* _Task goal_: The whole listing needs to be written out exactly, except for any images.

*** Provided data Section Begins ***

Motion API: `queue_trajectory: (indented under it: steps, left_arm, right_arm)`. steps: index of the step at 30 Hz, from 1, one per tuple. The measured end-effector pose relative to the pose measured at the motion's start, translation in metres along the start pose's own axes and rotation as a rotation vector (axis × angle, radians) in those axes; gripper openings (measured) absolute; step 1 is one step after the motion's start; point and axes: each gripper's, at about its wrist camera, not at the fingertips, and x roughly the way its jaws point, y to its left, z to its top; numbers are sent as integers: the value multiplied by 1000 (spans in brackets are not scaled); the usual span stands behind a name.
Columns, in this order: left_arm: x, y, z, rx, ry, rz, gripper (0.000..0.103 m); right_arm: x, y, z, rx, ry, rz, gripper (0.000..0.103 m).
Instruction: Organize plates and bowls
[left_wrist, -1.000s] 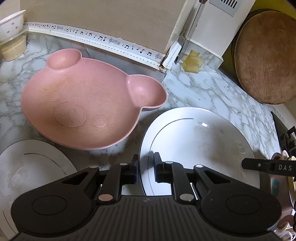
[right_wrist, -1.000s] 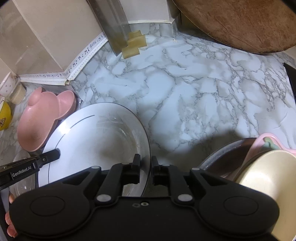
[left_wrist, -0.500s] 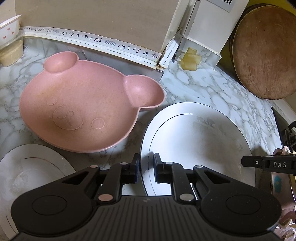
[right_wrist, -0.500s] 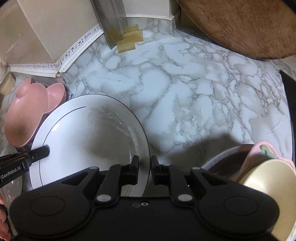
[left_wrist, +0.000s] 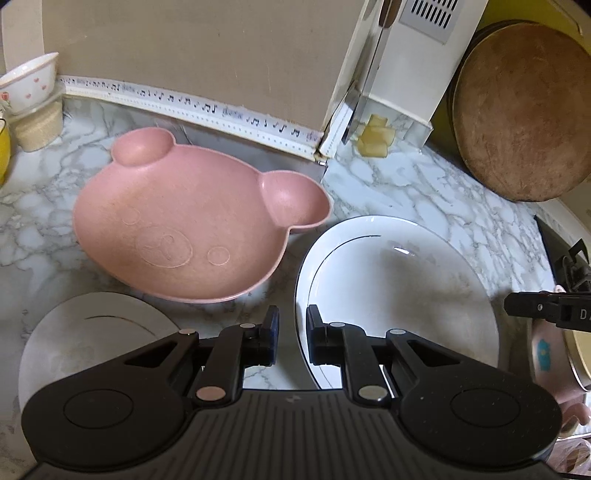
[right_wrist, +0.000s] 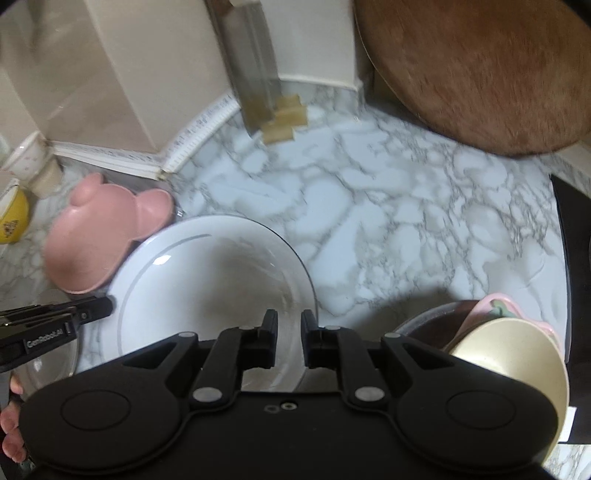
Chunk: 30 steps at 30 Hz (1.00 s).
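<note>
Both grippers pinch one white plate (left_wrist: 399, 280) from opposite sides: the left gripper (left_wrist: 292, 325) has its fingers nearly closed on the plate's left rim, the right gripper (right_wrist: 289, 328) has its fingers likewise clamped on the right rim. A pink bear-shaped plate (left_wrist: 192, 229) lies on the marble table (right_wrist: 388, 206) just beside it, toward the back wall edge

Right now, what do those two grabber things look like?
Both are black plastic. The left gripper and right gripper each have two short flat fingers on hinged links with round silver rivets, joined to a wide rounded body with a circle on each side. White lettering runs along their sides.
</note>
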Motion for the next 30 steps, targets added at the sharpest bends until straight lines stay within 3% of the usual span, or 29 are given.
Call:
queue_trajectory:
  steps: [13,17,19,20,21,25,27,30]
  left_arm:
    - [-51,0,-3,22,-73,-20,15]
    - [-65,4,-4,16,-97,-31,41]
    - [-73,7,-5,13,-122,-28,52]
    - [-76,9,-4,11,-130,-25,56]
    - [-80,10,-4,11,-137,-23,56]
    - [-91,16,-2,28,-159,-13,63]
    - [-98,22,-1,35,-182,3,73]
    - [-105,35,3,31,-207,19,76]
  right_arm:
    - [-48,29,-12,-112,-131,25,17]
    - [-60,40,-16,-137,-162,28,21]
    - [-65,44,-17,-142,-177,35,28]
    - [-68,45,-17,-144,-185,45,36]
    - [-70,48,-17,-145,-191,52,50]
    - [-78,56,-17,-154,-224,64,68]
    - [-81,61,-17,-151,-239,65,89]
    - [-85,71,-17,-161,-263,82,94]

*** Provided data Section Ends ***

* _Response to this exercise_:
Motion API: `queue_trajectory: (indented under it: steps, left_arm, right_arm)`. steps: index of the step at 30 Hz, from 1, one per tuple. The measured end-effector pose relative to the pose measured at the motion's start, translation in metres along the start pose's own axes and rotation as a rotation vector (axis × angle, radians) in those axes; gripper openings (measured) absolute; step 1 is one step after the motion's start; point and axes: each gripper's, at about its wrist camera, not at the fingertips, and x roughly the way its jaws point, y to its left, z to its top; numbers are sent as integers: the value multiplied by 1000 (spans in brackets are not scaled); the usual span stands behind a name.
Columns, in this order: left_arm: x, y, z, rx, ry, rz, gripper (0.000..0.103 m); right_arm: x, y, z, rx, ry, rz, gripper (0.000..0.103 m).
Instruction: Organize plates and bowls
[left_wrist, -1.000s] 
[right_wrist, -1.000s] 
[left_wrist, -0.500s] 
[right_wrist, -0.500s] 
[left_wrist, +0.000s] 
[right_wrist, +0.000s] 
Chunk: 30 steps at 30 Hz (1.00 s).
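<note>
Both grippers pinch one white plate (left_wrist: 399, 280) from opposite sides: the left gripper (left_wrist: 292, 325) has its fingers nearly closed on the plate's left rim, the right gripper (right_wrist: 289, 328) has its fingers likewise clamped on the right rim. A pink bear-shaped plate (left_wrist: 192, 229) lies on the marble table (right_wrist: 388, 206) just beside it, toward the back wall edge

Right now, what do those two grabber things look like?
Both are black plastic. The left gripper and right gripper each have two short flat fingers on hinged links with round silver rivets, joined to a wide rounded body with a circle on each side. White lettering runs along their sides.
</note>
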Motion for the next 30 steps, targets added at the sharpest bends until straight lines stay within 3% of the usual span, or 29 are given.
Call:
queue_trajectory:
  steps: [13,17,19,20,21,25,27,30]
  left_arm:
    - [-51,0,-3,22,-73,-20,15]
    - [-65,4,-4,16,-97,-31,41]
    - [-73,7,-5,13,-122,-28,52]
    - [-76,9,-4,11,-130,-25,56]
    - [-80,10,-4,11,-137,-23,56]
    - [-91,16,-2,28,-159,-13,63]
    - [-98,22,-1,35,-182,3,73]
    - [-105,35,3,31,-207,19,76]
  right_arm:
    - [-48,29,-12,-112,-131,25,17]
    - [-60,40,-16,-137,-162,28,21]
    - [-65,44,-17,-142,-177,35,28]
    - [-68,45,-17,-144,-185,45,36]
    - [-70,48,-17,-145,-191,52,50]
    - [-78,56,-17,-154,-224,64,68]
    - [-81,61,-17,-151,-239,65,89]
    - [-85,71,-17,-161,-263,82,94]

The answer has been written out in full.